Obviously, depression and other mood disorders are much, much more complicated than just feeling down about bad things in your life; they typically can't be cured just by giving people some positive feedback or a pep talk. But Morris did discover that people suffering from depression and mental stress did feel better after using Panopoly. and the idea got him thinking about ways to expand the project. He ultimately decided on creating a mobile app to help users stay engaged.
Over the past few years, there have been numerous studies that have suggested that social media, particularly Facebook, may be associated with depression and loneliness — which isn't all that surprising, really. People don't tend to like posting things that cast them or their lives in a bad light, meaning scrolling through Facebook becomes an exercise in comparing your life to a bizarre highlight reel of everyone else's. It's enough to make anyone feel bad about themselves sometimes — and to make people who already feel bad feel even worse.

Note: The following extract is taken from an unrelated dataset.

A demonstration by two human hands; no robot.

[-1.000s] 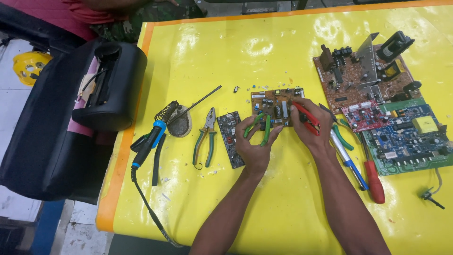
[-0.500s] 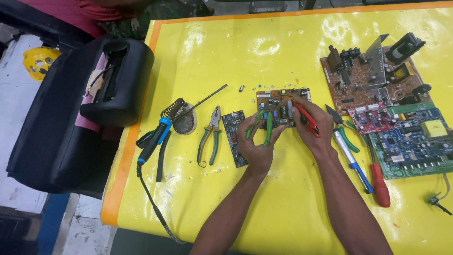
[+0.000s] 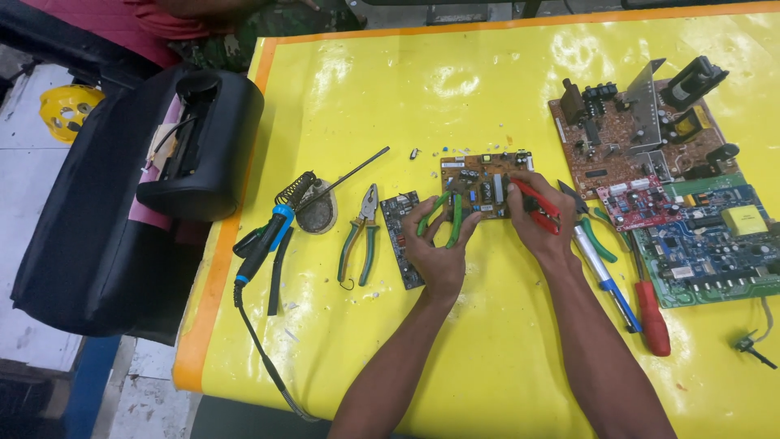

But social media doesn't necessarily have to be that way. Social media spaces are necessarily informed not just by the people who are part of them but by the way in which they are structured. The nature of the platform affects the way in which people use it, the things they share, and thus the culture of a site. And this in turn changes the effect a social media network has on its users. So if a social media network is designed specifically to be a supportive environment, that could actually be really amazing to see.
Morris says he doesn't want to confine the app to just a "depression app," though; he apparently prefers the term "stress-reduction," and says the app could be useful to anyone, even people without diagnosed mental disorders who just happen to be having a bad day. And really, who hasn't ever wished they had access to some encouragement and positive feedback for times when life feels sucky?
In other words, this app can't come quickly enough.